DX is bringing flexible anti-money laundering checks to fintech firms
In our weekly Startup Scout series, Fora picks out the most promising companies emerging from Ireland.
Founders: Simon Dix
Elevator pitch: Compliance software for fintech companies and banks
Funding: NDRC funding and raising a seed round
Status: Live with five customers
AS A LAWYER at German online bank Fidor Bank, Simon Dix was on the front lines of anti-money laundering compliance in financial services.
Such a highly-regulated industry demands vigilance in spotting and acting on suspicious transactions but, according to Dix, the various solutions on the market aren’t quite keeping up.
Dix told Fora that more often than not the programmes that banks use are reactive rather than proactive.
With this in mind, he decided to leave Munich to build something of his own and wound up in Ireland to found his startup.
The result is Dublin-based DX Compliance Solutions, set up in 2018, that is building anti-money laundering compliance software for banks and fintech challengers alike.
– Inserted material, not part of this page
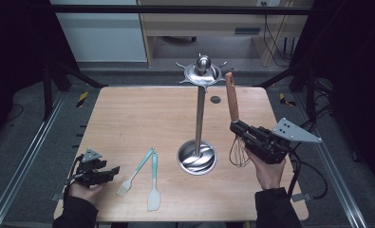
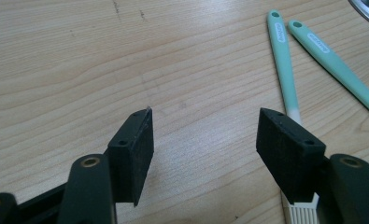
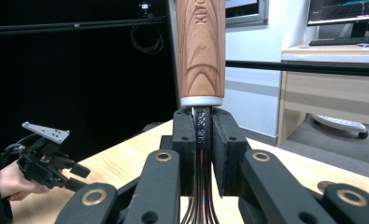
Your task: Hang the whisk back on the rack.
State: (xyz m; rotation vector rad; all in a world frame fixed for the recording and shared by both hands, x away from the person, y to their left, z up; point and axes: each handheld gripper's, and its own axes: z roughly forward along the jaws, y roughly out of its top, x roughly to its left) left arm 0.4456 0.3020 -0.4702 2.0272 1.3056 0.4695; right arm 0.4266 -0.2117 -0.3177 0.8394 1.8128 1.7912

The latter provides a particular opportunity for nimbler players such as DX, he said.
“One of the biggest things was the inability of existing software providers or the large incumbents on the market to tailor to the needs of smaller institutions,” Dix said.
“You’re sort of stuck in this horrible situation of trying to keep up with the criminals, trying to play catch up constantly.”
DX’s software launched with its first customers late year after several prototypes. It uses machine learning to teach the system about each institution it is deployed in, rather than a blanket solution, that Dix calls a “continual improvement process”.
“We believe strongly that every institution needs something that is configured to their customer base and their risk appetite and that’s what we’re doing with machine learning, honing in on your specific needs,” Dix said.
Other startups like CorribPoint have tried to tackle similar issues for credit unions.
Flexibility
Dix said easy usability is a key tenet of DX. Once a suspicious transaction or activity is spotted, the relevant officers are alerted.
He added that this should free up resources for staff that usually find themselves spending the majority of their day checking dense lines of details on transactions.
“Instead of looking through lines of data, which has been the status quo on the market, we present all of that in a visual way,” Dix explained.
“You see where the money is going to and from, you have a feel for the customer, you can access the documents that you need to review easily.
“All of the decision-making process, all of the information is automatically recorded in the background so you’re basically just sitting within this one interface working through your tasks.”
This generates the all-important audit trails and reports that are required by regulators.
The DX approach to adaptability has appealed more to fintech startups and challenger banks, Dix said. Whereas in legacy institutions with a vast spread of operations, plugging in a new solution is complicated.
“Any single change you make to the system is going through a long-term governance process, which means it can quite often take about five or six months to actually get changes implemented into the system.”
Large clients
In many ways, DX mimics the approach of the startups with which it works by moving fast to deploy.
However, the company is still interested in working with traditional financial services companies including private banking and wealth management firms that are now also looking for flexibility.
DX’s business model is an annual subscription charge with fees for installation and maintenance. It has five customers currently and is aiming for 12 by the end of 2020.
Based in Dublin, and with staff in London and Munich, the company is now ramping up its sales efforts in these markets.
The startup is largely self-funded, save for a convertible loan note from the NDRC.
“We are intending towards the end of Q1 this year to open a seed round and raise €1.2 million, which will be used essentially to service the contracts that we’re continuing to land. We have a really strong sales pipeline right now.”